On 3/6/2019, the TODAY show aired a segment on the self-defeating and sometimes crippling social disorder known as social anxiety. Social anxiety is a serious problem that affects millions of people.
Social anxiety disorder usually comes on at around 13 years of age. It can be linked to a history of abuse, bullying, or teasing. Shy kids are also more likely to become socially anxious adults, as are children with overbearing or controlling parents. If you develop a health condition that draws attention to your appearance or voice, that could trigger social anxiety as well.
What is Social Anxiety?
“It is fundamentally a distortion. It’s a belief that something is wrong with you — that you have a fatal flaw,” Ellen Hendriksen, clinical psychologists, told TODAY. “We perceive we’re incapable or stupid or incompetent in a social situation, and unless we conceal it, it will be revealed and we’ll be judged or rejected.”

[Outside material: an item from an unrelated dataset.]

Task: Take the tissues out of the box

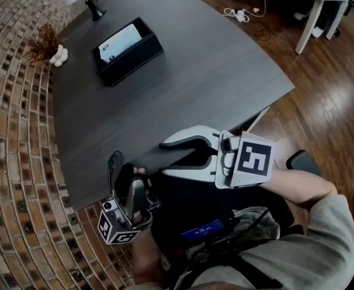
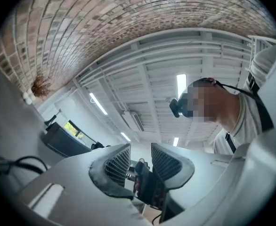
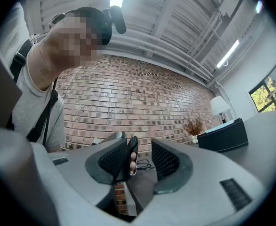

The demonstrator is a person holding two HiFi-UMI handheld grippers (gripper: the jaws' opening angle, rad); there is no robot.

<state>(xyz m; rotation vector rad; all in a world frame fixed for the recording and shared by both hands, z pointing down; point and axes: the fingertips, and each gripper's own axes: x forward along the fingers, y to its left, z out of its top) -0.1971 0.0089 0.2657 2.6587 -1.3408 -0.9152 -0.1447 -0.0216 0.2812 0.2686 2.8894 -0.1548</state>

All socially anxious people have different reasons for dreading certain situations, but in general, it’s an overwhelming fear of:
- Being judged by others in social situations
- Being embarrassed or humiliated — and showing it by blushing, sweating, or shaking
- Accidentally offending someone
- Being the center of attention
Hendrikson gives us advice on how to overcome and rise above this disorder. You can get to the point where fear does not own you.
How to Overcome Social Anxiety
1. Challenge your Inner Critic
It’ll make you doubt yourself, conjure up the worst-case scenario and convince you it will definitely happen. But what it says is not true, Hendriksen said.
Talk back to your Inner Critic with logic, she advised. First, specify exactly what you’re afraid of. Perhaps you think: “I’ll make a fool of myself if I say something right now.” Then ask yourself three questions:
- How bad would that really be? OK, someone may be bored for a moment or someone will look at you funny. It’s not the end of the world.
- What are the odds? Pretty low. Do you really think people will mock you or laugh in your face?
- How will I cope? You can smile, turn to a friend or start a new conversation. Life goes on.
2. Let go of safety behaviors
To lessen anxiety in social situations, people either pull out their phones or even leave the room. Such behaviors can come across as cold, distant or stuck-up — everything people with social anxiety are not. They’re just nervous.
“We think those things are what kept us safe and kept us from being judged. But in fact, those are the very things that maintain the anxiety and keep it going for the next social interactions,” Hendriksen said.
3. Realize it gets better after the freak out period
When you face something you fear, like a social gathering, it’s all systems go, Hendriksen noted. Your heart races, your Inner Critic screams “You can’t do this!” and there’s a strong urge to leave.
“That moment is the cue — this is the chance to stretch and grow and to use your skills and to see what happens. Wait out that freak out period,” she said. “After it peaks, there’s this slide down the other side and our anxiety will slowly decrease.”
Keep trying and keep showing up, Hendriksen advised. It’s worth the investment of being willing to feel anxious for a little while in order to reap the benefits of feeling much less anxious over time.
4. You don’t have to be the smoothest person in the room
Feeling the pressure tell to say exactly the right thing and charm everybody is counterproductive because it can make a person freeze up and not say anything.
“Instead of being your best self, it is OK just to be yourself,” Hendriksen said. “It’s OK to make mistakes, have pauses in conversations, lose your train of thought. As long as you are being warm and kind and showing curiosity and connecting with the other people around you, that’s what matters.”
Remember, blushing, making mistakes, being vulnerable and authentic shows you’re human and makes you more likable, she added.
5. Accept the shenanigans of your anxious body
Embrace your racing heart and sweaty palms without judgment, Hendriksen said. A bit of self-compassion will help put some space between you and the anxious thoughts. She says,
“When people are in the throes of social anxiety, it’s like being under a waterfall: Worries and fears pound down and churn all around. But being mindful puts you behind the waterfall: The worries are still there, but there is distance. You can observe them without having to take them that seriously.”
6. You’ll feel less anxious by living your life
Patients often tell Hendriksen they want to be less anxious first so they can finally go out and do things they’ve been avoiding like traveling, seeing friends or dating. But that’s actually backward. Put action first by creating a challenge list of things that scare you a little. Do the easiest things first, then work your way up to more challenging tasks. They become less scary as you go.
Social anxiety disorder (also known as social phobia) is one of the most common mental disorders, so if you have it, there’s hope. The tough part is being able to ask for help. If your social silence has gone beyond shyness to a point of severe depression and isolation, you need to see a doctor.